Ask HN: How is the President protected from drones? - forgottenacc56

Bodyguards who are good at shouting clay pigeons?
======
eicnix
There are drone jammers that block radio frequencies and GPS signals in a area
making the used drone inoperable. ([https://crab.wordpress.com/2010/02/11/how-
to-down-a-drone/](https://crab.wordpress.com/2010/02/11/how-to-down-a-drone/))
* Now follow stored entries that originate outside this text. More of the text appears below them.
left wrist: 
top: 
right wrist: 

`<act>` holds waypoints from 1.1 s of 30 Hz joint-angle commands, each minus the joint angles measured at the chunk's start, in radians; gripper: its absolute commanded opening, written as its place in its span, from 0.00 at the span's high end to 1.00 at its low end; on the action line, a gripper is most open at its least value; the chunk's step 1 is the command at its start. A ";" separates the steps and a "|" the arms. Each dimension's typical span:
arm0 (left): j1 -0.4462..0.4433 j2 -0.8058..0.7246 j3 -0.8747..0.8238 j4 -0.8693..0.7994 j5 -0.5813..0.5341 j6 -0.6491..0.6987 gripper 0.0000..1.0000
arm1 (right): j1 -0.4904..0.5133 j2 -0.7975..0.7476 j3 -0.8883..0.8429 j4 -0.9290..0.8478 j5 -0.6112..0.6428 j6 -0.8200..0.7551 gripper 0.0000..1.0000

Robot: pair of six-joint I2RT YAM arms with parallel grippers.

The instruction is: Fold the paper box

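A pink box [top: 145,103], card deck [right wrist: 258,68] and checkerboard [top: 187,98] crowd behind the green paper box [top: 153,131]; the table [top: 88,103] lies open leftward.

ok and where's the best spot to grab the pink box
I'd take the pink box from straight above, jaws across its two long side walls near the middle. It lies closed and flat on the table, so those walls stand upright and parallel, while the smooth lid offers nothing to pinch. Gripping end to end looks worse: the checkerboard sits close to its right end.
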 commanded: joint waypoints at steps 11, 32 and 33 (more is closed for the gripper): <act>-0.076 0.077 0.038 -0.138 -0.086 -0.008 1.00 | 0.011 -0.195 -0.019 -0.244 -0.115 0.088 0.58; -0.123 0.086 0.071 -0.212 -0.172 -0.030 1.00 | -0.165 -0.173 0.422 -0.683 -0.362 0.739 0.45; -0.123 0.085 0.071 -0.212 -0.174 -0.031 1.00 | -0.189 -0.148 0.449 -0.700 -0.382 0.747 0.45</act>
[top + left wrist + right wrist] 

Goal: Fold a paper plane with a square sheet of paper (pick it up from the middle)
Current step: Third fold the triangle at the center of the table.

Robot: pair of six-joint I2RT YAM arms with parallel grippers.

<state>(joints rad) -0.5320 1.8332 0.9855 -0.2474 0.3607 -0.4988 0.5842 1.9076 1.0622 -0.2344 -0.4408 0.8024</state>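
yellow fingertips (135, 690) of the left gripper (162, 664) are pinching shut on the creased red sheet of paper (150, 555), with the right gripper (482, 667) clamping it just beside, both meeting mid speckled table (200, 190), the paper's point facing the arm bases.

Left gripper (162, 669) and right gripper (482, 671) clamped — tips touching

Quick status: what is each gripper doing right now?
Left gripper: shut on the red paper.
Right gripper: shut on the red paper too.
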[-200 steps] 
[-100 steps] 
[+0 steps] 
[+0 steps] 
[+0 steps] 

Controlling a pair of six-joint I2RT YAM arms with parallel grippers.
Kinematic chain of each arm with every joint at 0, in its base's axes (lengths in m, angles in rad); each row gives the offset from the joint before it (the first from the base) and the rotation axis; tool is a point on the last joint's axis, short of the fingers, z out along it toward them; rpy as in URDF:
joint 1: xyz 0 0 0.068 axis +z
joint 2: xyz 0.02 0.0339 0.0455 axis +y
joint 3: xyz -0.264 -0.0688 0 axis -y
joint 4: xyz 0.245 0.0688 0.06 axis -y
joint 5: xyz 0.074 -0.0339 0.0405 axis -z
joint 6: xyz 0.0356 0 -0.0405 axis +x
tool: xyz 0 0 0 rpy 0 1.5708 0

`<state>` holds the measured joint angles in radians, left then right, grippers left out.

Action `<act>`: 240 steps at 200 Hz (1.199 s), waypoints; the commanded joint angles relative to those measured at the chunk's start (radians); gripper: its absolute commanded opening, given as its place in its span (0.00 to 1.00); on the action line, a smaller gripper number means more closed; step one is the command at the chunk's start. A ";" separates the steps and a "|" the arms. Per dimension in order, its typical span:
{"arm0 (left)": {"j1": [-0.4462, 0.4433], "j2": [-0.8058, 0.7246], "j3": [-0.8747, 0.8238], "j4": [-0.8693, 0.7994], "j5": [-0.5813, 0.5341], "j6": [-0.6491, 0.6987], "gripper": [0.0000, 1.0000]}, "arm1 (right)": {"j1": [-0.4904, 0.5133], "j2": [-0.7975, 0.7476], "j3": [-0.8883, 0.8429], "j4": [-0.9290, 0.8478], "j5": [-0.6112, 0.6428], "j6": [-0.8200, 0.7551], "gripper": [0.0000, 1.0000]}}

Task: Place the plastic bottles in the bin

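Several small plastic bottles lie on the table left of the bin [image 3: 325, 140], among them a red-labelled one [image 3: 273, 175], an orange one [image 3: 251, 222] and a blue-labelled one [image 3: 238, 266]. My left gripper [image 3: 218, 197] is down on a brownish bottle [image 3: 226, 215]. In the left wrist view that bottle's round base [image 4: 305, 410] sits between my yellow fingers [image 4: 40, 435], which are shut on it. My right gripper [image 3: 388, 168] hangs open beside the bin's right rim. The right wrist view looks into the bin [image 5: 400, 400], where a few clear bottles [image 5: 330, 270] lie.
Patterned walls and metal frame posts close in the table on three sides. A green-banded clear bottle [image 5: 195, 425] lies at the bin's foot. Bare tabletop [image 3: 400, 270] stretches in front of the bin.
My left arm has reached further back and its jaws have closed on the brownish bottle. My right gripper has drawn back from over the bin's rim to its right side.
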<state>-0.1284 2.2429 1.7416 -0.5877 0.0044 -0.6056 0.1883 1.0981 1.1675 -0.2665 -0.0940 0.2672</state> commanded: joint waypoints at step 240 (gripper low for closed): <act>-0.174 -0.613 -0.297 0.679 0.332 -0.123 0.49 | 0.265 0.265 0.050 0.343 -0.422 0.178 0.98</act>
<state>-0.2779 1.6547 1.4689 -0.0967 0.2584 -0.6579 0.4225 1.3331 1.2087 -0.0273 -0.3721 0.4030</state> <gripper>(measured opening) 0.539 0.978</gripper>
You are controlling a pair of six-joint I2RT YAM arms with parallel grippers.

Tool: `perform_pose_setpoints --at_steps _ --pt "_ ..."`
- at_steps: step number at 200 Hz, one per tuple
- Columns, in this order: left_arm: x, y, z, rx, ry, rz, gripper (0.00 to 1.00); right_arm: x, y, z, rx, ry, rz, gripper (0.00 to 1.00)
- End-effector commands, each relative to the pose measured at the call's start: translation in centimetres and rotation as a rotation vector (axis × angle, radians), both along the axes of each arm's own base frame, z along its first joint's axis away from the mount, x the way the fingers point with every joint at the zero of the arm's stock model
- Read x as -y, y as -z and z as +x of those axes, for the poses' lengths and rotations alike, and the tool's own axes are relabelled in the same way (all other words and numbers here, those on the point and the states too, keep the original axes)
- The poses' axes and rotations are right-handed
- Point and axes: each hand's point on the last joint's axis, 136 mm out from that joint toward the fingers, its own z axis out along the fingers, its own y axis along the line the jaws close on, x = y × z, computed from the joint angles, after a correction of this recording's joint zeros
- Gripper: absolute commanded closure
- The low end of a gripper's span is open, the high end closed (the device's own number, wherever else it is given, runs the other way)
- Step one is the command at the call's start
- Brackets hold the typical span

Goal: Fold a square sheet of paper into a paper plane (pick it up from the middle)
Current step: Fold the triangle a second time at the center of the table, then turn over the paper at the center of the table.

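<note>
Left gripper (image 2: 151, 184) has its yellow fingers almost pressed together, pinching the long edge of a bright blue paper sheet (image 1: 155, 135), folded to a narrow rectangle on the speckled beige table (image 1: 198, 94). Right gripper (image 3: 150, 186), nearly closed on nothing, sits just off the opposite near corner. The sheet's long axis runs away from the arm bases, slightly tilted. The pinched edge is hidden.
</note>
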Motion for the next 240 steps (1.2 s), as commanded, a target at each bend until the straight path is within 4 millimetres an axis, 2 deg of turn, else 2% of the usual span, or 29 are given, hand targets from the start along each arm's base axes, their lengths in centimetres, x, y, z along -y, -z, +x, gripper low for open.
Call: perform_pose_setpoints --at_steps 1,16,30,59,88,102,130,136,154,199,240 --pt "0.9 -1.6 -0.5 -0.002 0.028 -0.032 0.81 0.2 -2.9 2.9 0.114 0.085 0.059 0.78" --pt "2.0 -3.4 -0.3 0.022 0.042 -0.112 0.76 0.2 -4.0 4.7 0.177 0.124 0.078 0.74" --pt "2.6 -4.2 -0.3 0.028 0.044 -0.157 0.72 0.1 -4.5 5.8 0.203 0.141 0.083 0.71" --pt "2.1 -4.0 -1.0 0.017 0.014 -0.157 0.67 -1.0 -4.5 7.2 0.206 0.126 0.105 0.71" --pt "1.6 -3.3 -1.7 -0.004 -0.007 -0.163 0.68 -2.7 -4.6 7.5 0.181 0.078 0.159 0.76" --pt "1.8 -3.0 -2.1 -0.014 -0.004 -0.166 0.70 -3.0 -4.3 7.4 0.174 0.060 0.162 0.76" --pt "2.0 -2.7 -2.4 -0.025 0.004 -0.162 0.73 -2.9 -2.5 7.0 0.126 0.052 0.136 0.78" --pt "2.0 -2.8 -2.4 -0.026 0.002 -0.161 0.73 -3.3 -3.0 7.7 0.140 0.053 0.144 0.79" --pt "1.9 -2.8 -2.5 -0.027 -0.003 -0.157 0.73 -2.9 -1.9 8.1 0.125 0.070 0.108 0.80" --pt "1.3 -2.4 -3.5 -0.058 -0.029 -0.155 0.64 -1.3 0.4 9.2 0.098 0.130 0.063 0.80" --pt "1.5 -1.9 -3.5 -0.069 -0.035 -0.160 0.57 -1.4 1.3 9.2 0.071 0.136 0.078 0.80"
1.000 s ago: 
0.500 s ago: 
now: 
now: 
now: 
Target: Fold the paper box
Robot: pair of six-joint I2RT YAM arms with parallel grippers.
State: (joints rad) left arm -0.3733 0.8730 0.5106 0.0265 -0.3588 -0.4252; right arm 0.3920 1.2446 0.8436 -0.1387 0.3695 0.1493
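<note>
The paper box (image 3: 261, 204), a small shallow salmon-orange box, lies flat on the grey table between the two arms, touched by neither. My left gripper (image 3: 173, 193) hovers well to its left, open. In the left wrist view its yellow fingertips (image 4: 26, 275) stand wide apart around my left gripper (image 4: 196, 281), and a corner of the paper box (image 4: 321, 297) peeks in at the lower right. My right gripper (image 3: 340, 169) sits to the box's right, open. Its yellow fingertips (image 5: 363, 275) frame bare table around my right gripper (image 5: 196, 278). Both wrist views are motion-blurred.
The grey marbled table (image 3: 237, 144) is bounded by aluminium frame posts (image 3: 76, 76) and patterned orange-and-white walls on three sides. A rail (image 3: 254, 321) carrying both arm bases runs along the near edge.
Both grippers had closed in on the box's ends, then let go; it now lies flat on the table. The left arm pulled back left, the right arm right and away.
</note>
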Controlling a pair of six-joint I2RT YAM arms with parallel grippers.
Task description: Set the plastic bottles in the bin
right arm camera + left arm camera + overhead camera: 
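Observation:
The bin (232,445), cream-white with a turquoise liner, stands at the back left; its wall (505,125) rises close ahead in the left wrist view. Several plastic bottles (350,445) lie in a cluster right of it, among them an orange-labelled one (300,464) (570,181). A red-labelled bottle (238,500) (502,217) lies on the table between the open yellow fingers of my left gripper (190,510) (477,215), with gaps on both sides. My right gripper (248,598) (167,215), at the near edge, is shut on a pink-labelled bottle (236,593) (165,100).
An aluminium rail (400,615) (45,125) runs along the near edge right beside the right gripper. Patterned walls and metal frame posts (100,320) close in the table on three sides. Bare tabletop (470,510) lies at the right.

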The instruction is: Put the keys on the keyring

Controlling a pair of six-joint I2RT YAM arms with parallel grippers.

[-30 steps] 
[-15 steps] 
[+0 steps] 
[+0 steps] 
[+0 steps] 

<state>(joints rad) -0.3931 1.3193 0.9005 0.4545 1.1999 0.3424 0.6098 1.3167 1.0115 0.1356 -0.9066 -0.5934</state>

These devices are used at film sets and important buildings which makes it
probable that they are a measure to protect the president.

------
Gustomaximus
There must be ways this is already covered. I'd be surprised if the president
does not already have some level of protection from a mortar being fired where
he is due to speak. There must be some kind of mobile in-air intercept method
for smaller objects.

Perhaps mini missiles or those gattling guns they have on navy ships. The SS
must be able to afford a few vans with these mounted around a perimeter. I
just googled mortar defence and they are working on lasers that can stop these
in air too.

Source: I know nothing.

------
gesman
My take - it's a growing pain for secret service. My approach - take it out at
source/planning/chatter stage. When drone is up in the air at alternative
controlled frequency or purely auto controlled with or without GPS - it's a
bit too late.

It is an issue.